== MATERIAL PROVIDED ==
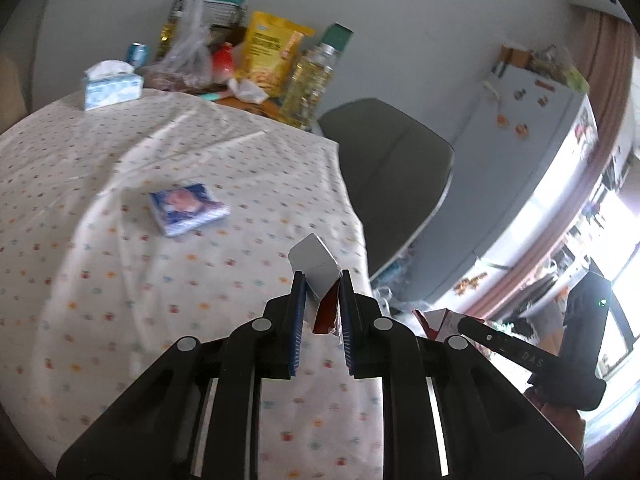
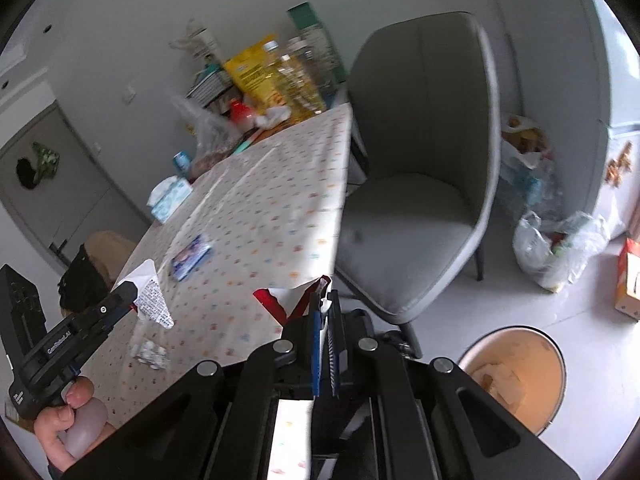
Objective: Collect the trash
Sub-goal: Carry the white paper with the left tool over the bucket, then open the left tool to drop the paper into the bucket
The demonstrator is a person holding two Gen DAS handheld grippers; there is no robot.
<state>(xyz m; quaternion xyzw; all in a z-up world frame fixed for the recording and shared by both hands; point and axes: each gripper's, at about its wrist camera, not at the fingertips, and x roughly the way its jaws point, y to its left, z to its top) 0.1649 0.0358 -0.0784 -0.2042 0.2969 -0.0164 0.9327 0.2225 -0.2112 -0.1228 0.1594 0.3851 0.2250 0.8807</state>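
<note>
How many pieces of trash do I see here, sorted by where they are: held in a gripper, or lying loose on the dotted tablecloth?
Held in a gripper: 2 (white carton in the left gripper, red-and-white wrapper in the right gripper)
Loose on the tablecloth: 2 (blue packet, crumpled blister pack)
Total: 4

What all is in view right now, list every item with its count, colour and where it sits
carton: one, white and red, in left gripper
wrapper: one, red and white, in right gripper
tissue pack: one, blue, mid table
tissue box: one, pale blue, far table end
blister pack: one, silvery, near table edge
oil bottle: one, yellow, far end
chair: one, grey, beside table
bin: one, cream, on floor
left gripper: shut on carton
right gripper: shut on wrapper
</note>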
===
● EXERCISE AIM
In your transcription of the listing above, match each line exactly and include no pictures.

● EXERCISE RESULT
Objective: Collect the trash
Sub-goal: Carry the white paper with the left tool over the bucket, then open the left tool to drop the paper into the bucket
The demonstrator is a person holding two Gen DAS handheld grippers; there is no robot.
<state>(xyz m; quaternion xyzw; all in a z-up world frame fixed for the recording and shared by both hands; point and axes: each gripper's, at about its wrist camera, not at the fingertips, and x roughly the way its jaws point, y to its left, z to its top) 0.1649 0.0358 -0.0784 -0.2042 0.2969 -0.0164 0.9327 0.2225 -0.2112 -0.1228 0.1594 0.3851 0.2250 0.8807</state>
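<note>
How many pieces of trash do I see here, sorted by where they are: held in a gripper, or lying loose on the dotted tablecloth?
Held in a gripper: 2 (white carton in the left gripper, red-and-white wrapper in the right gripper)
Loose on the tablecloth: 2 (blue packet, crumpled blister pack)
Total: 4

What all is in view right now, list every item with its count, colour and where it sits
carton: one, white and red, in left gripper
wrapper: one, red and white, in right gripper
tissue pack: one, blue, mid table
tissue box: one, pale blue, far table end
blister pack: one, silvery, near table edge
oil bottle: one, yellow, far end
chair: one, grey, beside table
bin: one, cream, on floor
left gripper: shut on carton
right gripper: shut on wrapper
</note>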

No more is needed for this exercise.